For taxi drivers in New York, finding their next fare is second nature, both a function of being in a busy neighborhood, or positioning their car near a stadium or concert hall just when a big event finishes. Uber and Lyft drivers, on the other hand, rely on algorithmically generated real-time surge alerts that direct them to areas of high demand—and increased fares.
Revmax, a Brooklyn-based startup, believes data can trump instinct, and make even better predictions about where to place vehicles. The company’s nascent platform, a data-driven demand forecasting system, helps route cars using event information and machine learning, with the goal of making vehicle fleets more efficient. Ideally, a car will know where to be before you call for a ride.
“There’s a blatant, obvious need for a routing service,” says the company’s CEO, Jonathan Weekley. “There’s a segment of drivers who think they know the right place to go. When you combine simple statistics and machine learning, you can definitely route a vehicle much more efficiently.”
Part of the URBAN-X accelerator for urban tech based in Greenpoint, the company is already working on a user-interface project for the New York City Taxi & Limousine Commission, according to an agency spokesperson. But they have bigger ambitions, according to Weekley: providing some of the brains that will direct tomorrow’s driverless cars.

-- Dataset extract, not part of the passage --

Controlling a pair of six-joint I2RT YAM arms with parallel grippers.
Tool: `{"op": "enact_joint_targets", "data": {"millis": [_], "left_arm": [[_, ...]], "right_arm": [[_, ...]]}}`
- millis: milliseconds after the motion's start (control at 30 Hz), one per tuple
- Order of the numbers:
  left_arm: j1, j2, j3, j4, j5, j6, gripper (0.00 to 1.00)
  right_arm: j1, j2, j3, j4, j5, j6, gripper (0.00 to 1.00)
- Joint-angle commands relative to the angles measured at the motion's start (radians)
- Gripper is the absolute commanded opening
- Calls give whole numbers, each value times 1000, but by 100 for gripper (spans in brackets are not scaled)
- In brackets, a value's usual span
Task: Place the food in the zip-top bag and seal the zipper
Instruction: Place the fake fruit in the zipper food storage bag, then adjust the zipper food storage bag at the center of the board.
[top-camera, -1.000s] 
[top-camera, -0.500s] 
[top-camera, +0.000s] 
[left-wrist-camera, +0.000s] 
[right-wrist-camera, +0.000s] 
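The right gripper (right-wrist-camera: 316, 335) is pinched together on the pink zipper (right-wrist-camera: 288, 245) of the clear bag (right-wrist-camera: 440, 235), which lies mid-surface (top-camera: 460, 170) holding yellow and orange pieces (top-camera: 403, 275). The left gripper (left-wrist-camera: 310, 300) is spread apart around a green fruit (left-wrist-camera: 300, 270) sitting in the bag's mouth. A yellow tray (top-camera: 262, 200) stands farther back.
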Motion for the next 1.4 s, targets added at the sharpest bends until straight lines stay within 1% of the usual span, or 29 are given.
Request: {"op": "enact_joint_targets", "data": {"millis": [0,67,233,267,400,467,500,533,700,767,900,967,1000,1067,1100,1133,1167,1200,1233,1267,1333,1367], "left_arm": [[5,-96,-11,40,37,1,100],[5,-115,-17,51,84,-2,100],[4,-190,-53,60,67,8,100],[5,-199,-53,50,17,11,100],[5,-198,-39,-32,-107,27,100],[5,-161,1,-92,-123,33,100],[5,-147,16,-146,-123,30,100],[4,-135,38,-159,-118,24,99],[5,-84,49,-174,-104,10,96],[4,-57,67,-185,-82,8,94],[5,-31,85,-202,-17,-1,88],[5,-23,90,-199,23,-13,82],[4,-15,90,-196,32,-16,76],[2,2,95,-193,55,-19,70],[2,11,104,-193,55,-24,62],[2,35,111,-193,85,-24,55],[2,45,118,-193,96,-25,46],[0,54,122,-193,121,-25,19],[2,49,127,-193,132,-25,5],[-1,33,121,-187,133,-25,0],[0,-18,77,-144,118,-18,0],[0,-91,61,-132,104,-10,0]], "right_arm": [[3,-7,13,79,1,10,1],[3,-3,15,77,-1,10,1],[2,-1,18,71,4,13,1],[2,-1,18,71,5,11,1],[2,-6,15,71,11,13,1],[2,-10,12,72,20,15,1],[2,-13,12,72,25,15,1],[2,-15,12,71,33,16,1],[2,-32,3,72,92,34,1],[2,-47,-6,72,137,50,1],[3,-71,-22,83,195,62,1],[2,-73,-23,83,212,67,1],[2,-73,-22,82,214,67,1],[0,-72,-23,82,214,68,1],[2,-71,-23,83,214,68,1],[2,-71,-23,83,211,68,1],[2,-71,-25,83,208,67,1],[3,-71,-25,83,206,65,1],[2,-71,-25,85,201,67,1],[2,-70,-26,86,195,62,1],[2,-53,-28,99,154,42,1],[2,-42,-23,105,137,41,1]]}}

The idea for Revmax came from the group’s previous startup, an event aggregation platform called Eventflow. The team had successfully created a means to pull together information on upcoming events, as well as a growing user base. But most people used it to find out about events, and never bought tickets, so the startup began looking for ways to monetize the data. One of the companies they approached was Uber. They thought the ride-hailing service would be interested in event information. Turns out, they were right. Events are one of the leading causes of surges, they learned, and cabs, as well as Uber and Lyft vehicles spend more than half their time without passengers on average. Uber’s interest led the Revmax team to rethink and pivot.
Now the team is creating a platform that can direct vehicle fleets and maximize revenue. First, they dug into the data. After collecting taxi, Uber, and Lyft data from New York City to learn general patterns and traffic, they added additional data sets that can help inform and predict demand, including hotel occupancy, restaurant demand, airport arrivals, event calendars, and train arrivals. Machine learning looks for patterns, and helps inform a platform that predicts where drivers should go to get the best fares. The latest model even adjusts for precipitation and temperature. (Uber and Lyft both didn’t respond when asked about how this model compares to their own fleet management systems.)
So far, the team has been figuring out correlations between different data sets and how demand changes throughout the city at any one given time. When they test their program on a fleet simulator, they’ve consistently demonstrated increased efficiency, raising utilization from roughly 50 percent, the industry average, to 70 percent.
“If you route vehicles that don’t have passengers, you can dramatically increase the overall fleet utilization,” says Weekley.
Right now, Revmax is designing a dashboard for the New York City Taxi & Limousine Commission, so they can visualize their entire fleet. Eventually, Revmax’s platform may be able to help direct cabs to the best places to maximize revenue. But right now, it’s just about measuring and tracking. “The first step is visualization,” Weekley says.
But the biggest market by far may be autonomous vehicles. As it stands, companies such as Uber and Lyft can’t exactly utilize this type of technology to its fullest extent, because the vehicle associated with that service are driven by independent contractors and can’t be ordered around.
“Uber and Lyft are using carrots and sticks, such as surge, to route their fleet,” says Weekley. “But they don’t own the fleet, so they have limited control.”
The ability to suggest the best places to go, while tapping into real-time data, could be useful for both today’s human cab drivers, as well as tomorrow’s driverless taxis. In today’s world, there’s a lot of value in a city being able to direct its own fleet, since it can offer huge savings in terms of gas, while potentially easing congestion. Once autonomous cars hit the road, and fleet owners can centralize control, there’s big money in Big Data, and the ability to direct vehicles to maximize efficiency and revenue.